Cardinals running back David Johnson believes defenses will game-plan for him differently in 2017.
There is a memorable scene in the Cardinals' All or Nothing documentary in which running backs coach Stump Mitchell tells David Johnson, then a rookie, that he should be a Hall of Famer once his playing days are over.
The statement seemed hyperbolic at the time but now seems realistic, and Mitchell's impressive crystal ball wasn't done there. He was also the first to broach the idea of Johnson accumulating 1,000 rushing yards and 1,000 receiving yards in the same season, a feat only accomplished by Roger Craig and Marshall Faulk.
Johnson said he was so consumed by transitioning to the NFL as a rookie that he didn't pay the idea much attention when Mitchell first brought it up. But it was an oft-talked about milestone in 2016 as Johnson threatened to join the party, and while he ultimately fell short, it's firmly on his mind for 2017.
"I was so close last year, man, that it's my No. 1 goal, to get that 1,000 and 1,000," Johnson said.
Johnson easily surpassed the rushing threshold in 2016 with 1,239 yards, but fell 121 yards short of 1,000 receiving. He had three catches for 38 yards within the first 10 minutes and 21 seconds of the season finale against the Rams before leaving with a knee injury.

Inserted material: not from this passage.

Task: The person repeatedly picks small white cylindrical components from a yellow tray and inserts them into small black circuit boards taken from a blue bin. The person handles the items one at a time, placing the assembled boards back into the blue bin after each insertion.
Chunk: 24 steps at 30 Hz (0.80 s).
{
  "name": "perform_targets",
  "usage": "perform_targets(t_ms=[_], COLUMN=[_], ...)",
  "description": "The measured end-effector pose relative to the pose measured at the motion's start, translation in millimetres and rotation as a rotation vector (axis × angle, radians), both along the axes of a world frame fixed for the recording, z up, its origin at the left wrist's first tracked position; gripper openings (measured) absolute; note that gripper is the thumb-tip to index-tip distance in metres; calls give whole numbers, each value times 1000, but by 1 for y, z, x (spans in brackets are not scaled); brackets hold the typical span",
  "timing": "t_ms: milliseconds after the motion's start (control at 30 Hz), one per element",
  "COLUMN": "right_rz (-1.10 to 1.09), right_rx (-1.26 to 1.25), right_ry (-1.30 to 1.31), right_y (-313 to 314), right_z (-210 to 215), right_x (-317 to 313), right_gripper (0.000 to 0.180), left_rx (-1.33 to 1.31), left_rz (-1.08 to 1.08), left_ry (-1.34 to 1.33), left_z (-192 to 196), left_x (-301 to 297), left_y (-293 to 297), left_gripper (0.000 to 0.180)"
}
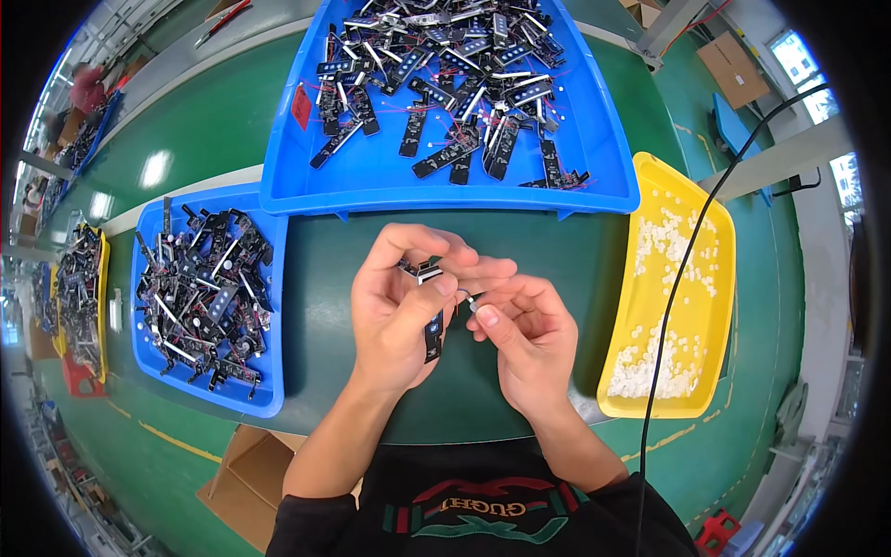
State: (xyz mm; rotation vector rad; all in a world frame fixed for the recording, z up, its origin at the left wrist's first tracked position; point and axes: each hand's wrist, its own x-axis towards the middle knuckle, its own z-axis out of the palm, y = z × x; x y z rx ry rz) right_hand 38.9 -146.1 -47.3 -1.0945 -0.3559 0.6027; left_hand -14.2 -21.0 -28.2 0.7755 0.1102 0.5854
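Observation:
My left hand (382, 320) is closed around a narrow black circuit board (433, 340) with a white strip near its upper end. Its thumb lies across the board, and the fingers cover much of it. Close beside it, my right hand (536, 345) pinches a small pale round part (472, 304) between thumb and fingertips. A short dark wire seems to run from this part toward the board; where it joins is hidden by the fingers. Both hands are above the dark green table (325, 278), nearly touching each other.
Beyond the hands stands a large blue tray (445, 200) of wired circuit boards. A smaller blue tray (277, 362) of similar boards is on the left. On the right, a yellow tray (648, 302) holds small white pieces; a black cable (680, 269) hangs across it.

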Motion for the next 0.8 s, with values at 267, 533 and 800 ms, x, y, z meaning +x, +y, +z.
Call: perform_targets(t_ms=[267, 533, 800], right_rz=[36, 41, -129], right_rx=[65, 219, 165], right_ry=[134, 294, -25], right_y=[1, 3, 9], right_z=[0, -2, 0], right_x=[-2, 1, -8], right_gripper=[21, 17, 15], left_rx=[157, 310, 237], left_rz=[48, 94, 45], left_ry=[-77, -121, -102], left_z=[-6, -12, -8], left_x=[-2, -1, -5], left_y=[-3, -9, -13], left_gripper=[14, 6, 5])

Between those lost targets and some mental errors early in the season, coach Bruce Arians felt like it was a missed opportunity.
"He should have had it last year," Arians told NFL Network. "He busted some routes in September that would have put him over easily. I was on his tail a little bit early on in the season. I think he probably had a chance had he not gotten hurt in that last game."
Arians has said multiple times this offseason that he would like to get Johnson 30 touches per game in 2017. If that happens, Johnson would seem wholly capable of reaching the 1,000-1,000 landmark.
However, Johnson is aware that defenses may make it difficult. While they can't control his number of carries, defensive coordinators can run schemes that slow his effectiveness in the passing game.
"I think they will definitely game-plan different," Johnson said. "Maybe put a safety instead of a linebacker on me. I hope they don't, but it feels great to have that recognition, that I'm an impact player that they need to watch for."
Only 25 players reached 1,000 receiving yards last season, so it's not an easy feat for anybody. But Arians wouldn't be surprised if it happens, as he sees a young star still on the rise.
"I don't think there is a ceiling for him," Arians said.